Classifying Loans based on the risk of defaulting
A Short Introduction
Classification is one of the classical problems in Supervised Learning where we attempt to train a model to classify data points into n distinct classes. As I was browsing through datasets online, I came across one that contained information on 1000 loan applicants (from both urban and rural areas). One of the columns in the data table was whether or not the loan was approved. An idea immediately struck me:
What if we could build a model to predict whether an applicant’s loan would be approved or denied depending on his or her risk of defaulting?
This would be a garden-variety classification problem, where we have 2 distinct classes to group our data by: a loan approval or a loan denial.
It is important to not be hasty and start training models on the raw and unexplored data.
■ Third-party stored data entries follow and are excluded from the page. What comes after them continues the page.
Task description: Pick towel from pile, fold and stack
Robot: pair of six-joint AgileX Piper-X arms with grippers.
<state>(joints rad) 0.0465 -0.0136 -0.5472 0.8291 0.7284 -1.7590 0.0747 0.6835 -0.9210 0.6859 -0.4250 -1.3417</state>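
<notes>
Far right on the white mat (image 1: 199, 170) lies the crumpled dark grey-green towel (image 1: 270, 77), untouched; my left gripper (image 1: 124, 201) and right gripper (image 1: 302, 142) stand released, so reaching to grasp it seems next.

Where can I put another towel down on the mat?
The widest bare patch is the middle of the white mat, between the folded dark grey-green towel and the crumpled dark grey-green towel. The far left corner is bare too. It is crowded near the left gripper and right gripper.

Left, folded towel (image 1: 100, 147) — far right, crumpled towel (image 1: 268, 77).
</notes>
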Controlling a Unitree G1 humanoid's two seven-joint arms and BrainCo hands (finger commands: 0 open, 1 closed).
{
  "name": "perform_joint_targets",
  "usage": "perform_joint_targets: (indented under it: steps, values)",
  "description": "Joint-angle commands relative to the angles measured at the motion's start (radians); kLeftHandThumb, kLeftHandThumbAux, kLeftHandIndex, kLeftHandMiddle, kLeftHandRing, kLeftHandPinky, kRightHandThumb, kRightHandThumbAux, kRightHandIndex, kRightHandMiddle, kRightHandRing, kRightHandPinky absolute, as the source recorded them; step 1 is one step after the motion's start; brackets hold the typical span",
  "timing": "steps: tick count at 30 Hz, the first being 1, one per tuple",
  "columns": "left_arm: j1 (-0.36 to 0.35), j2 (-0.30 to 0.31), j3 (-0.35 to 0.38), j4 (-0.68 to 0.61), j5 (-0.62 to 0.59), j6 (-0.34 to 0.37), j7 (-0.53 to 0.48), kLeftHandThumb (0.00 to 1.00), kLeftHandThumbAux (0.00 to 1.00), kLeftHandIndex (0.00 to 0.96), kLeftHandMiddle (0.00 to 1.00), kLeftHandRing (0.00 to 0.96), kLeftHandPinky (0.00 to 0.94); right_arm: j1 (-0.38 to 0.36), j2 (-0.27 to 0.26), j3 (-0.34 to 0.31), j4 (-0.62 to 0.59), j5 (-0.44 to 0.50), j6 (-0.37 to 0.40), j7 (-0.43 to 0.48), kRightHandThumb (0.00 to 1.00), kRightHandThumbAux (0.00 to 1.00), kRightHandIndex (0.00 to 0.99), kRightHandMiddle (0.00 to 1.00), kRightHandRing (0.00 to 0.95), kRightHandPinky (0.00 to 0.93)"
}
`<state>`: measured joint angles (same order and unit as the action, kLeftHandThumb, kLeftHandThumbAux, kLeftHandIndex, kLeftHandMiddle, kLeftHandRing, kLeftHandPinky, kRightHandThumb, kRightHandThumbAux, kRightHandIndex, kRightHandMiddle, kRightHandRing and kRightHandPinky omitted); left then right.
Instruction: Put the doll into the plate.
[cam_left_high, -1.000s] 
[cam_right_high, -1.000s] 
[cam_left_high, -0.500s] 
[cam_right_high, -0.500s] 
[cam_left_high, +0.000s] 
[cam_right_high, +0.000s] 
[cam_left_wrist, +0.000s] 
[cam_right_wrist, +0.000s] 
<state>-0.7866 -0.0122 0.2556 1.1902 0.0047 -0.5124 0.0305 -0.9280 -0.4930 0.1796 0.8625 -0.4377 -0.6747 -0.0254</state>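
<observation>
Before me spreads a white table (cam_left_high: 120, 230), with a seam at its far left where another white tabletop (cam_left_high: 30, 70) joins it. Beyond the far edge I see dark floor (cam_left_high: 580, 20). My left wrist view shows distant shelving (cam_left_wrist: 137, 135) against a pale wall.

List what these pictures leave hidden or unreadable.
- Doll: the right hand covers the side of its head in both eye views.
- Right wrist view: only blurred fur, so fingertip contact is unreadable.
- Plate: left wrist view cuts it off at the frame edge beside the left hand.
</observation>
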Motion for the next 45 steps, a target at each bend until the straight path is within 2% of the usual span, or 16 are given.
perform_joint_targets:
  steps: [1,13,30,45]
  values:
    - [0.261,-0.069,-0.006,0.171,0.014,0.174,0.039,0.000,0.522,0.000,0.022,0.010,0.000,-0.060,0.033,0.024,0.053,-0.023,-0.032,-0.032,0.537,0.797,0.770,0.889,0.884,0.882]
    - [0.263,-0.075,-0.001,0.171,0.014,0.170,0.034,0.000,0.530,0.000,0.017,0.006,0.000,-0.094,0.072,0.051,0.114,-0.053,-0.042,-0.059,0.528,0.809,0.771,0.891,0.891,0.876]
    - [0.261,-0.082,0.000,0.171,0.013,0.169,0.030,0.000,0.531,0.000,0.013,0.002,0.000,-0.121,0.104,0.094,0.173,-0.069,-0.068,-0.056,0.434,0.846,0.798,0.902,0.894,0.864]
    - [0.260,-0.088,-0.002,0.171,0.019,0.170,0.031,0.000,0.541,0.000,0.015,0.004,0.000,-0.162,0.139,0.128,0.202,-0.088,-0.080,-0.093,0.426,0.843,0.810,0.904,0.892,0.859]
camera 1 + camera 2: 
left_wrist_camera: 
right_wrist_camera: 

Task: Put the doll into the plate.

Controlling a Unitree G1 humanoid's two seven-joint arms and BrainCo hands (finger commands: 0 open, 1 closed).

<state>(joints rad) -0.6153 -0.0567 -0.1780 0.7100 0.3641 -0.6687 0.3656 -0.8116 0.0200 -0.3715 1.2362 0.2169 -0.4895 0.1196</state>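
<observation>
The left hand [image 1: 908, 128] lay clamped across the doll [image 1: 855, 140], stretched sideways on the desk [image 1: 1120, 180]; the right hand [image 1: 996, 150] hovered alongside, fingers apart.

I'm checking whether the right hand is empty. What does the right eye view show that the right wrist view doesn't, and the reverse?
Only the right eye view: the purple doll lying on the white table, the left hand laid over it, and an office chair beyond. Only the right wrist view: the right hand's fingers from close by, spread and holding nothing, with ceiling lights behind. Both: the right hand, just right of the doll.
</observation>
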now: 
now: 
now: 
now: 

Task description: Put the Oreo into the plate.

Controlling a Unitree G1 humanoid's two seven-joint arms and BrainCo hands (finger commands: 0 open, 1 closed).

Preprocessing the data not only helps us smooth out inconsistencies (missing values and outliers), but also gives us a comprehensive understanding of the data which in turn aids us in our model selection process.
This end-to-end Machine Learning project is primarily based on Python. I have used the following libraries to help me achieve the objective:
- Numpy for mathematical operations.
- Pandas for data exploration and analysis
- Matplotlib and Seaborn for data visualization
- Scikit-learn for model training, cross-validation, and evaluation metrics.
Importing the libraries
Let us perform all the necessary imports beforehand
Once we have all the libraries necessary, we can read the data in from CSV file using Pandas.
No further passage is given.